Extract and use Indicators of Compromise from Security Reports

apt-reports-1Every now and then there is a new security report released and with it comes a a wealth  of information about different threat actors offering insight about the attacker’s tactics, techniques and procedures. For example, in this article I wrote back in 2014, you have a short summary about some of the reports that were released publicly throughout the year. These reports allow the security companies to advertise their capabilities but on the other hand they are a great resource for network defenders. Some reports are more structured than others and they might contain different technical data. Nonetheless, almost all of them have IOC’s (Indicators of compromise).

For those who never heard about indicators of compromise let me give a brief summary. IOC’s are pieces of information that can be used to search and identify compromised systems. These pieces of information have been around since ages but the security industry is now using them in a more structural and consistent fashion. All types of enterprises are moving from the traditional way of handling security incidents – Wait for an alert to come in and then respond to it – to a more proactive approach which consists in taking the necessary steps to hunt for evil in order to defend their networks. In this new strategy, the IOCs are a key technical component. When someone compromises a system, they leave evidence behind.  That evidence, artifact or remnant piece of information left by an attacker can be used to identify the intrusion, threat group or the malicious actor. Examples of IOCs are IP addresses, domain names, URLs, email addresses, file hashes, HTTP user agents, registry keys, a service configuration change, a file is deleted, etc. With this information one could sweep the network/endpoints and look for indicators that the system might have been compromised. For more background about it you can read Lenny Zeltzer summary. Will Gragido from RSA explained it well in is 3 parts blog herehere and here. Mandiant also has this and this great articles about it.

So, if almost all the reports published contain IOC’s, is there a central place that contains all reports that were released by the different security organizations? Kiran Bandla created a repository on GitHub named APTnotes where he does exactly that. He maintains a list of all security reports released by the different vendors – “APTnotes is a repository of publicly-available papers and blogs (sorted by year) related to malicious campaigns/activity/software that have been associated with vendor-defined APT (Advanced Persistent Threat) groups and/or tool-sets.” Kiran, among other methods relies on the community who share with him when a report X or Y was released and he adds it to the APTnotes repository. The list of reports is available in CSV and JSON format.

So, what can you do with all this reports? How can we as network defenders use this information?

Three example use cases.  The first use case is more likely and common, where the other two might be more common in larger organizations with higher budget and bigger security appetite.

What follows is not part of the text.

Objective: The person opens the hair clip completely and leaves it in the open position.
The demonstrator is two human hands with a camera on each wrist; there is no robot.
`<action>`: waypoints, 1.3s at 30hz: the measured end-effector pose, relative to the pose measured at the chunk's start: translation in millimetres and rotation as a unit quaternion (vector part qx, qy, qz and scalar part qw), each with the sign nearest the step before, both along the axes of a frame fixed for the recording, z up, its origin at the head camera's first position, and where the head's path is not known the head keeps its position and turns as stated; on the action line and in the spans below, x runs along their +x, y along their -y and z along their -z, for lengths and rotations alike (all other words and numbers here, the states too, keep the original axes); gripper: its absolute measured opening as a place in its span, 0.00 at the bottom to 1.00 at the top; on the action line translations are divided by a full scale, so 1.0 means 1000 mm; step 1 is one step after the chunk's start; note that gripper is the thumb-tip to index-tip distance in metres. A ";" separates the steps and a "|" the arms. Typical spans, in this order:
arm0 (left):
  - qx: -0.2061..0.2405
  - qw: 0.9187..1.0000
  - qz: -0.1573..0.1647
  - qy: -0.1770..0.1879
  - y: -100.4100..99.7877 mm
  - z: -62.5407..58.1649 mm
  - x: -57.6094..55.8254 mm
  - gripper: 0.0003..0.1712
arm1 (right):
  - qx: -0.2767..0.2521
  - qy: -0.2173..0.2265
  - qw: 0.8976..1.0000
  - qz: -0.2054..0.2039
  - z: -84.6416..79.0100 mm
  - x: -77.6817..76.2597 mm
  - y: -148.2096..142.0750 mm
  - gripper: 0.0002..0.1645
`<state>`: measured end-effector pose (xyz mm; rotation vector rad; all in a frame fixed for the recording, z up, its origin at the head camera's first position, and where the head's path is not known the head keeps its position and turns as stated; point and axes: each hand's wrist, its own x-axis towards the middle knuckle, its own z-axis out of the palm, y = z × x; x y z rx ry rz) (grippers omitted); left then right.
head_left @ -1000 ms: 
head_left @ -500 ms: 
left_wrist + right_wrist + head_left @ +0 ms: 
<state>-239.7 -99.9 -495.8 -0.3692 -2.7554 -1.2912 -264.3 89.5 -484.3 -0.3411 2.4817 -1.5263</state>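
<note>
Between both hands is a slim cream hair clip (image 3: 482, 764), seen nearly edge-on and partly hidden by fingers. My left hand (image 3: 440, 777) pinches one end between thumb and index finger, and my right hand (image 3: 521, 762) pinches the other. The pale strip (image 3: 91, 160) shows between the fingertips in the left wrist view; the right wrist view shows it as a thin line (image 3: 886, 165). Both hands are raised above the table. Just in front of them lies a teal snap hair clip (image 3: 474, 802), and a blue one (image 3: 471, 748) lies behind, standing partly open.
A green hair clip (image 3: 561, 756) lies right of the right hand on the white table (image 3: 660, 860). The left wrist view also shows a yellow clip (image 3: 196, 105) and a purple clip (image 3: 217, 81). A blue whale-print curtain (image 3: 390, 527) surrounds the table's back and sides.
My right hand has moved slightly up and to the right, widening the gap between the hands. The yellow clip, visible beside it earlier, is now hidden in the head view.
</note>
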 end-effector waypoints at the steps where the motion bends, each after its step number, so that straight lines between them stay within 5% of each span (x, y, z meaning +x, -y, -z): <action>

  • An organization that has a Security Operations Center in place could use the IOC’s to augment their existing monitoring and detection capabilities.
  • An organization that has in-house CSIRT capabilities could leverage the IOC’s in a proactive manner in order to have a higher probability of discovering something bad and, as such, reduce the business impact that a security incident might have in the organization.
  • An organization that has a Cyber Threat Intelligence capability in-house, could collect, process, exploit and analyze these reports. Then disseminate actionable information to the threat intelligence consumers throughout the organization.

In a simple manner, the process for the first scenario would look something like the following diagram:


How would this work in practical terms? Normally, you could split the IOC’s in host based or network based. For example, a DNS name or IP addresses will be more effective to search across your network infrastructure. However, a Registry Key or a MD5 will be more likely to be searched across the endpoint.

For this article, I will focus on MD5’s. Some reports offer file hashes using SHA-1 or SHA-256 but not many organizations have the capability to search for this. MD5 is more common. Noteworthy that the value of MD5 hashes about a malicious file might be considered low.  A great article about the value of IOC’s and TTP’s was written back in 2014 from David Bianco title The Pyramid of Pain. Following that there is an article from Harlan Carvey with additional thoughts about it. Another point to take into consideration about the MD5’s from the reports is that some might be from legitimate files due to the usage of DLL hijacking or they are windows built-in commands used by threat actors. In addition is likely that malware used by the different threat actors is only used once and you might not see a MD5 hash a second time. Nonetheless, the MD5’s is a starting point.

So, how can we collect the reports, extract the IOC’s and convert them and use them?

First you can use a python script to download all the reports in a central place separated per year. Then you can use the tool IOC parser written by Armin Buescher. This tool will be able to parse PDF reports and extract IOC’s into CSV format. From here you can extract the relevant IOC’s. For this example, I want to extract the MD5’s and then use IOC writer to create IOC’s in OpenIOC 1.0/1.1  format which could be used with a tool such as Redline.  IOC writer is a python library written by William Gibb that allows you to manipulate IOC’s in OpenIOC 1.1 and 1.0 format and was released on BlackHat 2013.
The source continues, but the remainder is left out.